Heparin Could Reduce Neurologic Deterioration Following Stroke

By HospiMedica International staff writers
Posted on 27 Aug 2012
Following an acute ischemic stroke, low-molecular weight heparin (LMWH) may help prevent early neurologic deterioration in patients with large artery occlusive disease (LAOD), according to a new study.

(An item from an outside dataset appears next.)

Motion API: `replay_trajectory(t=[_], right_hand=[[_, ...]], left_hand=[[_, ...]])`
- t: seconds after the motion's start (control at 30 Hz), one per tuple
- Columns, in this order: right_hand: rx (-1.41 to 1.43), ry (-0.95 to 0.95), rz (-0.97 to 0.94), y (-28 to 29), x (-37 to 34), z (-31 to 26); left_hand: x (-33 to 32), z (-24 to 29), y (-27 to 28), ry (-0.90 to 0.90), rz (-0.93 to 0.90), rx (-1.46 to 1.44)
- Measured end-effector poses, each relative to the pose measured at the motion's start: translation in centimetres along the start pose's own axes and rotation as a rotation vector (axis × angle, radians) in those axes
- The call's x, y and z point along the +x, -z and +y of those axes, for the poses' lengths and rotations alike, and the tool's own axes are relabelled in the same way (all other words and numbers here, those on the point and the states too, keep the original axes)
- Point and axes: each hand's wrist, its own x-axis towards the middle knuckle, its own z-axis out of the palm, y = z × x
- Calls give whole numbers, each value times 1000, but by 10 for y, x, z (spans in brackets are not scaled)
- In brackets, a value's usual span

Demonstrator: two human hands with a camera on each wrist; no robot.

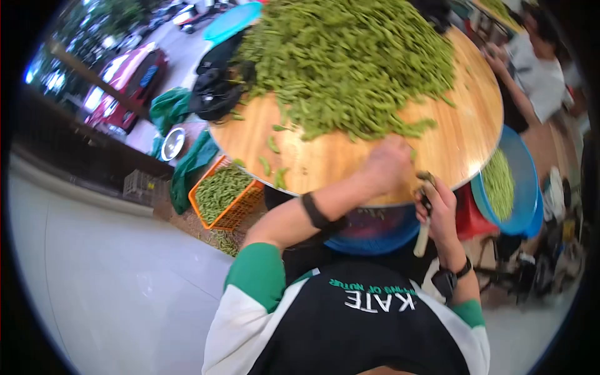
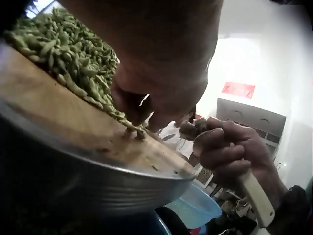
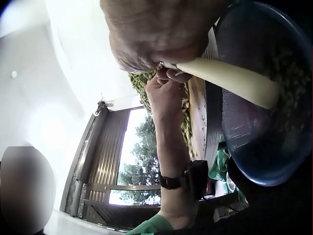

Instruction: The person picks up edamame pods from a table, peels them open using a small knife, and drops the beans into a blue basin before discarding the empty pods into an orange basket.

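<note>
In the head view my left hand (image 1: 390, 165), fingers curled, is over the near edge of the round wooden tabletop (image 1: 475, 119). A green bean pod (image 1: 413, 155) shows at its fingertips, partly hidden by them. Just to the right, my right hand (image 1: 442, 209) grips a knife by its cream handle (image 1: 422, 239); the handle points down past the fist in the left wrist view, and the blade is mostly hidden. A dark cover (image 1: 426, 179) sits on the right thumb. Beyond the left hand lies a large heap of green bean pods (image 1: 356, 62).
Below the table edge is a blue basket (image 1: 375, 240). A blue tub (image 1: 525, 156) of green beans (image 1: 499, 187) stands at right. An orange crate (image 1: 212, 222) of pods is on the floor at left. A black bag (image 1: 215, 94) lies on the table's left side; another person (image 1: 531, 69) sits at right.
</note>
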Motion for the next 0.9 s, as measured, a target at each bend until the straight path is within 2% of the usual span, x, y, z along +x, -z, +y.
replay_trajectory(t=[0.07,0.13,0.27,0.37,0.43,0.47,0.5,0.53,0.57,0.67,0.73,0.77,0.83,0.9], right_hand=[[19,4,19,10,4,1],[15,9,10,14,6,4],[66,-25,-9,13,11,7],[84,-43,-64,6,13,6],[108,-52,-99,1,14,9],[134,-59,-132,-2,14,10],[134,-63,-135,-5,13,10],[157,-60,-220,-9,12,8],[179,-56,-304,-12,12,7],[188,-100,-300,-25,10,9],[203,-148,-316,-26,6,5],[225,-171,-336,-26,7,4],[274,-199,-349,-26,8,9],[286,-207,-354,-31,6,4]], left_hand=[[4,-8,-8,46,11,106],[2,1,-16,85,177,-35],[-7,0,2,81,163,13],[-14,1,20,67,245,-45],[-19,6,35,436,-19,-924],[-23,6,36,440,-18,-924],[-28,8,37,509,-63,-1123],[-32,9,39,574,-108,-1323],[-35,7,40,574,-106,-1324],[-47,4,46,647,-119,-1406],[-48,7,39,690,-2,-1306],[-51,7,38,618,30,-1221],[-52,13,50,704,27,-1257],[-54,16,54,665,51,-1272]])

Researchers at the Prince of Wales Hospital (Hong Kong SAR, China) conducted a post-hoc analysis of a randomized, controlled, trial involving 353 patients following acute ischemic stroke and LAOD. The patients were randomly assigned to receive either subcutaneous LMWH (180 patients) or oral aspirin (173 patients) within 48 hours after stroke onset for 10 days; following intervention, all patients received aspirin once daily for six months. The main outcome measure was the prevention of early neurologic deterioration (END) within the first 10 days after index stroke.

The analysis showed that END occurred in 12 of the heparin group patients (6.7%) and 24 of the aspirin group patients (13.9%). The 7.2 percentage point difference yielded an odds ratio of 0.44 in favor of heparin. When the researchers looked at the individual components of their endpoint, they found that stroke progression within the first 10 days was 5% with heparin and 12.7% with aspirin, leading to an odds ratio of 0.36. The rates of early recurrent ischemic stroke (ERIS) and intracranial cerebral hemorrhage were not significantly different, as were the rates of other cerebral hemorrhages, both symptomatic and asymptomatic. The study was published in the August 13, 2012, issue of Archives of Neurology.

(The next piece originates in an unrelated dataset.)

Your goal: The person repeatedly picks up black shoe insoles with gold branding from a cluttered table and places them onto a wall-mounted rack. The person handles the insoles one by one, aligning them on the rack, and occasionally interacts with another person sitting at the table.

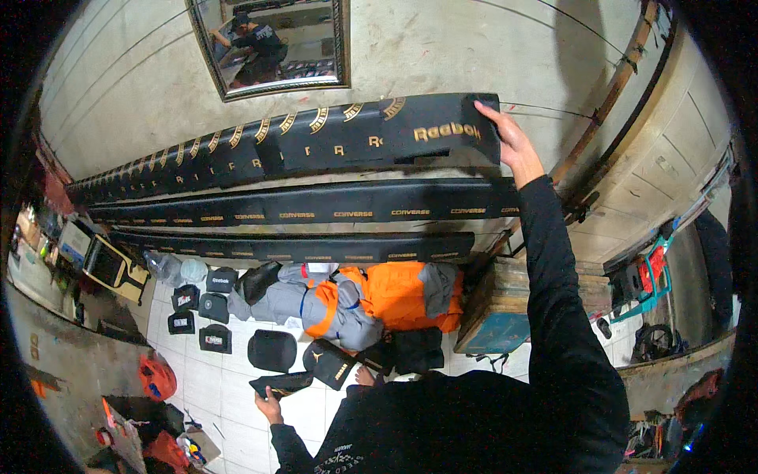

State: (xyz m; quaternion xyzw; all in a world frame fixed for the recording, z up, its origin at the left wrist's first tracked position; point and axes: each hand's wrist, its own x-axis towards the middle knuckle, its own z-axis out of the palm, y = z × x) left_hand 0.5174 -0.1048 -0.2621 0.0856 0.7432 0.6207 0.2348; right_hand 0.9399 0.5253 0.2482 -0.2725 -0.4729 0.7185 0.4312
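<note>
My right hand is raised at the far end of the top row. It grips the right edge of a black panel with gold Reebok lettering. That panel lies over a long row of overlapping black panels with gold print. Low on the left, my left hand holds a dark folded piece, its print hard to make out. Just beyond it on the floor lie a plain black piece and a black piece with gold Jordan print. My foot shows beside the latter.
Two lower rows of black panels bear Converse print. Grey and orange cloth is heaped below them. A stack of wood-framed boards stands right. Several small black printed pieces lie on the white tiles. A framed mirror hangs above.
</note>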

“For patients with acute ischemic stroke and LAOD, treatment with LMWH within 48 hours of stroke may reduce END during the first 10 days, mainly by preventing stroke progression,” concluded lead author Ka Sing Lawrence Wong, MD, and colleagues. “The similar rate of cerebral hemorrhage between LMWH and aspirin demonstrated that LMWH may be safely used in acute ischemic stroke.”

Patients with acute ischemic stroke and LAOD have an increased risk for early neurologic deterioration due to progressive stroke, ERIS, or symptomatic intracranial cerebral hemorrhage (SICH). LMWH has been widely advocated to prevent venous thromboembolism, but its risks and benefits in early ischemic stroke are inadequately defined.